Any picture in the listing is left out of the copy; all else is duplicated exactly.

▼▼▼

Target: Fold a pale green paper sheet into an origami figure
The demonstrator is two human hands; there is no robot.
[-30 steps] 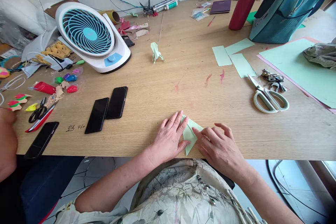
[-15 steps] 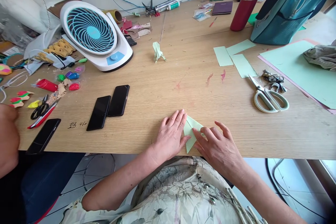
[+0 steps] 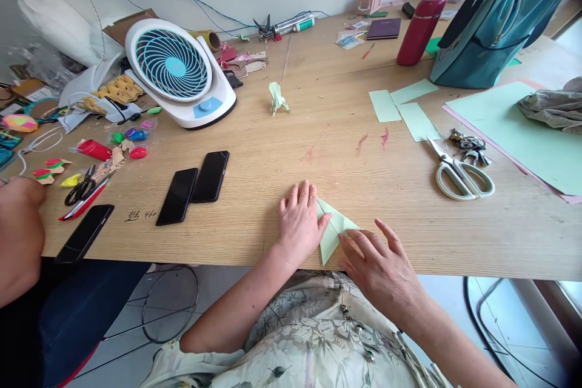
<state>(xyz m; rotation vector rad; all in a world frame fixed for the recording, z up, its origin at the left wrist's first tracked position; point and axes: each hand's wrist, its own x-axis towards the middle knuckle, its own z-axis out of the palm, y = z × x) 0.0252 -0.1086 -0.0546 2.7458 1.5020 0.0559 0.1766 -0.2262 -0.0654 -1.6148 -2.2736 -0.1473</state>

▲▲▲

§ **Answer below**
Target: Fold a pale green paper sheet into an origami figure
The demonstrator is two human hands; there is no robot.
[-30 steps] 
[-15 steps] 
[+0 steps] 
<state>(xyz m; rotation vector rad; all in a world frame fixed for the recording, z up, its origin at the left wrist's first tracked position; point and axes: each hand's wrist, its own x-axis towards the middle knuckle, its own z-axis out of the palm, y = z × x) 0.0252 -0.1086 -0.0546 2.7458 1.5020 0.0559 0.1766 -0.2262 -0.0654 -1.6148 -2.2736 -0.1473</state>

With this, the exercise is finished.